● **GOAL OF THE EXERCISE**
Show each line of the entries below in which the word "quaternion" appears.

● **DATA SHOWN**

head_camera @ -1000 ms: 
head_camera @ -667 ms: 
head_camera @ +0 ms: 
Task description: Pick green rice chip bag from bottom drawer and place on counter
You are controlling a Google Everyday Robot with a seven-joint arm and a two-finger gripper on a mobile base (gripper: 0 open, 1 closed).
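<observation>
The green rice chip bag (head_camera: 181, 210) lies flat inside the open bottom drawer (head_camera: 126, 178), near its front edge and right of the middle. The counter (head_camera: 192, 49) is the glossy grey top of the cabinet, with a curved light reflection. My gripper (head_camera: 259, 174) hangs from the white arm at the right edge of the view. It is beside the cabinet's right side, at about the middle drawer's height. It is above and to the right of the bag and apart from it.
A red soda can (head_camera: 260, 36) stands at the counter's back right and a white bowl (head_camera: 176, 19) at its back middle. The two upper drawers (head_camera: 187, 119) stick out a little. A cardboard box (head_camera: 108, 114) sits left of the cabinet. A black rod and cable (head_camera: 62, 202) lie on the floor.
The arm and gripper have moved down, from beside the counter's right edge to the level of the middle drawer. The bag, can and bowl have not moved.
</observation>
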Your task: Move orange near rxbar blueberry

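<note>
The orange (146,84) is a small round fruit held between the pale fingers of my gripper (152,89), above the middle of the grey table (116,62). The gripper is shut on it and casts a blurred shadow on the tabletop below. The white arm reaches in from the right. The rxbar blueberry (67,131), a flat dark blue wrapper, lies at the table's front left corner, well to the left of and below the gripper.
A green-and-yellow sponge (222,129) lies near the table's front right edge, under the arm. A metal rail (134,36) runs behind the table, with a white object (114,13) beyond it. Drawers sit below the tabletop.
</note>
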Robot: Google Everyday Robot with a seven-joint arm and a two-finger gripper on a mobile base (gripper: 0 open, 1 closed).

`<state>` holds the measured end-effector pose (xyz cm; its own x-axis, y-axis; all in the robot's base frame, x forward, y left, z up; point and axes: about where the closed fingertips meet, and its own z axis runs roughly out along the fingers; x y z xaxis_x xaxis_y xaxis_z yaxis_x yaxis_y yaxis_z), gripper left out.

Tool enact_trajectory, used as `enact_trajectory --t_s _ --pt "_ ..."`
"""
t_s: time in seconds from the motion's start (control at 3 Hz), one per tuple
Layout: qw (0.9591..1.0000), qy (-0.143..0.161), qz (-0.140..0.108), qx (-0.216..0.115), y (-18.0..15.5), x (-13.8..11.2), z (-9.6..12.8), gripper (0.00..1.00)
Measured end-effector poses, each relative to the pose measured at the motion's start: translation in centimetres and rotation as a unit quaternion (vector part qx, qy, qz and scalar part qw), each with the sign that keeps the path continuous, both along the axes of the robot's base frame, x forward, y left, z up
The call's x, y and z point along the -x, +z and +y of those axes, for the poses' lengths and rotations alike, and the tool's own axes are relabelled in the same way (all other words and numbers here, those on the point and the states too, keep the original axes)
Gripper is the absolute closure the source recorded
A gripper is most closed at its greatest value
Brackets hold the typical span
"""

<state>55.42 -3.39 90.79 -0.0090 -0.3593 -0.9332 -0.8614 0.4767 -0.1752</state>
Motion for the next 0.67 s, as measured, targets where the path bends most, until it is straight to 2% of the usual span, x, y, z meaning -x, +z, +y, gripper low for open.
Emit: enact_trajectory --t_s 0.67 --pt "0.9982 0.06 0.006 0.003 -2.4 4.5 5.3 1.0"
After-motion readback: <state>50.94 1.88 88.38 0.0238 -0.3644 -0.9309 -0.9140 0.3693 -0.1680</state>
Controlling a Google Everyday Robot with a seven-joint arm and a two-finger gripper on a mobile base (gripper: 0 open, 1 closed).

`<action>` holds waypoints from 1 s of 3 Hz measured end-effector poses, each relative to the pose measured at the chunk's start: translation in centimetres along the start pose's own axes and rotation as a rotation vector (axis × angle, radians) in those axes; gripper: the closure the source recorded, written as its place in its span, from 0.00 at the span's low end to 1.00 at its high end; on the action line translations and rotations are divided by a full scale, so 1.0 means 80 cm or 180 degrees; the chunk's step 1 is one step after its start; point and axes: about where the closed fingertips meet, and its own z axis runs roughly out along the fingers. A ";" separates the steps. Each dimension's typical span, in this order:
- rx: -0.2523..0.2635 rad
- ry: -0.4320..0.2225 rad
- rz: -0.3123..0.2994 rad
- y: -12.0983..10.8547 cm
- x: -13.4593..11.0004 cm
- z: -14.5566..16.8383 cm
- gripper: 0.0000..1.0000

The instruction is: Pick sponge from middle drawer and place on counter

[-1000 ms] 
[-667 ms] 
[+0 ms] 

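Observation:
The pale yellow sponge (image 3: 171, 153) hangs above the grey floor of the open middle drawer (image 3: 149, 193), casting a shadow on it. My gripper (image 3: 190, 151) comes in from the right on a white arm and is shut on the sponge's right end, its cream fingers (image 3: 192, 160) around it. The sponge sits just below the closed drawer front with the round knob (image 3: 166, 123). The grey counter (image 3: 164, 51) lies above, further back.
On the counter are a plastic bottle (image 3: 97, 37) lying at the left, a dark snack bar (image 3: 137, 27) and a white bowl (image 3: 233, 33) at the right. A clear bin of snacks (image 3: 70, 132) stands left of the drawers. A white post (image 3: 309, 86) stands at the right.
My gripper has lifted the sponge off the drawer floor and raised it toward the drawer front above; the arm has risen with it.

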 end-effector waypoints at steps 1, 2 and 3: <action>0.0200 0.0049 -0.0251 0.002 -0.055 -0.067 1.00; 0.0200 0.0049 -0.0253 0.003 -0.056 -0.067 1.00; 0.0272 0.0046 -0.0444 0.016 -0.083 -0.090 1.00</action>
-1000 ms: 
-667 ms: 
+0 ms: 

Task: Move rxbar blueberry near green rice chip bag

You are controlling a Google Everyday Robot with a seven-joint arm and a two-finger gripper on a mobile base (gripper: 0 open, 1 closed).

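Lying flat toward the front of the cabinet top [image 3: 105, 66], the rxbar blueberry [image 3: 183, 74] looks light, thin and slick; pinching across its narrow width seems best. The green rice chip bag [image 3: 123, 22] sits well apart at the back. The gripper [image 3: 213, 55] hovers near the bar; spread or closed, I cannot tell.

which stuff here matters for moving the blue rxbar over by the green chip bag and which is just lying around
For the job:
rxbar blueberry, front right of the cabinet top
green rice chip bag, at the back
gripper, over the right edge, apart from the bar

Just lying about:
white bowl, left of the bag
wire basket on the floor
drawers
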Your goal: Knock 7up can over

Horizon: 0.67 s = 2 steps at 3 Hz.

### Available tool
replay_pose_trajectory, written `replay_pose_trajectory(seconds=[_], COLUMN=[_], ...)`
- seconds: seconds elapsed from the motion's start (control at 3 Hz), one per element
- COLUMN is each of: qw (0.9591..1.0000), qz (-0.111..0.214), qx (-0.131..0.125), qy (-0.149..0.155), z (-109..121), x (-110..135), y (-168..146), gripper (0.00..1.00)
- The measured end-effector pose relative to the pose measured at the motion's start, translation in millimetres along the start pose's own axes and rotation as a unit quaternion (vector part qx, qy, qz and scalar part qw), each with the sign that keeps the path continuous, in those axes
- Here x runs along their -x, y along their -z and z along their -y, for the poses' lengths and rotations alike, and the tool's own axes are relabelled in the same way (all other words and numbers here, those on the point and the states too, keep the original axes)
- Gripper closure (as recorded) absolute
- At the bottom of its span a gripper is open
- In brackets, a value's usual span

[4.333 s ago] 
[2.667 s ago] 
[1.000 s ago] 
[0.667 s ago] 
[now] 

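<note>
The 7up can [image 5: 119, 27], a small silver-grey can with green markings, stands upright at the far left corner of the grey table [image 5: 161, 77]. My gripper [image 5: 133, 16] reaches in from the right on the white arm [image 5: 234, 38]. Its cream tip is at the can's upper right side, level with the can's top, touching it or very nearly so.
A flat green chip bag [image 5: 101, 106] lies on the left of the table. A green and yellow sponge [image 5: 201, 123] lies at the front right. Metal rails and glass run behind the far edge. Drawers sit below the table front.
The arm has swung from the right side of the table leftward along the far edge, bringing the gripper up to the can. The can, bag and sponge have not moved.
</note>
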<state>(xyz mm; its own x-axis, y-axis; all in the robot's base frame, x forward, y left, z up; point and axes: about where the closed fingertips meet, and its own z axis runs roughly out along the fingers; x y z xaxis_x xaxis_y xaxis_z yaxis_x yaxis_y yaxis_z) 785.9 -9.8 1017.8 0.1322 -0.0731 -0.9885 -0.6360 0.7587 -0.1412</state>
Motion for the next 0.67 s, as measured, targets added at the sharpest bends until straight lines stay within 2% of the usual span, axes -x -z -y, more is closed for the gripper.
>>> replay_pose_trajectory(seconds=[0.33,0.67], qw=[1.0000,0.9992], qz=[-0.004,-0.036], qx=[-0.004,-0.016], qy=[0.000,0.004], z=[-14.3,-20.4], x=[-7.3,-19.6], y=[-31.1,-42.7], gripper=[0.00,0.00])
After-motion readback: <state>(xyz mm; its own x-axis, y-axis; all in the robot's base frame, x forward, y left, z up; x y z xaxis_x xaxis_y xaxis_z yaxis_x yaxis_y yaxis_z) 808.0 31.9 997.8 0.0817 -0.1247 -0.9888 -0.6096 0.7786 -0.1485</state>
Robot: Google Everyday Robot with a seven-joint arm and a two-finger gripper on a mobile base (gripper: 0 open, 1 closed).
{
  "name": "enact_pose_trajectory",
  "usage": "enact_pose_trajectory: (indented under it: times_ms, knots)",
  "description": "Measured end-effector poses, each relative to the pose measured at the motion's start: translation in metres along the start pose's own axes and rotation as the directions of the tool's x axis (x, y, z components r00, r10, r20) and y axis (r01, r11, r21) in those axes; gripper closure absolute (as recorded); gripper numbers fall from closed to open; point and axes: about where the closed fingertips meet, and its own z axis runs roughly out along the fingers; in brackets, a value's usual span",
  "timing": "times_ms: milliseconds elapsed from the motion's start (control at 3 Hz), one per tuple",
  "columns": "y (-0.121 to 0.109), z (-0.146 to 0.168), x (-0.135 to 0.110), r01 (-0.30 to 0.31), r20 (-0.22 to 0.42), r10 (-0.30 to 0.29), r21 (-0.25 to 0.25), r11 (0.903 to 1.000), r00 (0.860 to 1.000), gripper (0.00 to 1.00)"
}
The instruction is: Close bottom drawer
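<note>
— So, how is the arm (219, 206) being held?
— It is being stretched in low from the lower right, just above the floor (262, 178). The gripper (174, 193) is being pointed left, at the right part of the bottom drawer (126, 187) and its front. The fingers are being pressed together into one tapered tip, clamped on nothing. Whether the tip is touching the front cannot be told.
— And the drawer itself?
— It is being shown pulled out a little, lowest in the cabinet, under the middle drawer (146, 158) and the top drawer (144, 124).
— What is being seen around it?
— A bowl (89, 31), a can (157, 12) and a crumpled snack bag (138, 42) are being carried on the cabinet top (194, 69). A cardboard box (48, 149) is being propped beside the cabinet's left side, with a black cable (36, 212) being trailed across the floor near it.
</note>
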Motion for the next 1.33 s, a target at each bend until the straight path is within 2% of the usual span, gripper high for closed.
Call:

● **YOUR SOLUTION**
Measured end-effector poses, each relative to the pose measured at the motion's start: translation in centimetres and rotation as a unit quaternion (vector part qx, qy, qz and scalar part qw), each with the sign that keeps the path continuous, both along the axes of the robot's base frame, x forward, y left, z up
- The measured end-effector pose relative to the pose measured at the motion's start, translation in millimetres along the start pose's own axes and rotation as a unit quaternion (vector part qx, qy, qz and scalar part qw), each with the sign that keeps the path continuous, in those axes

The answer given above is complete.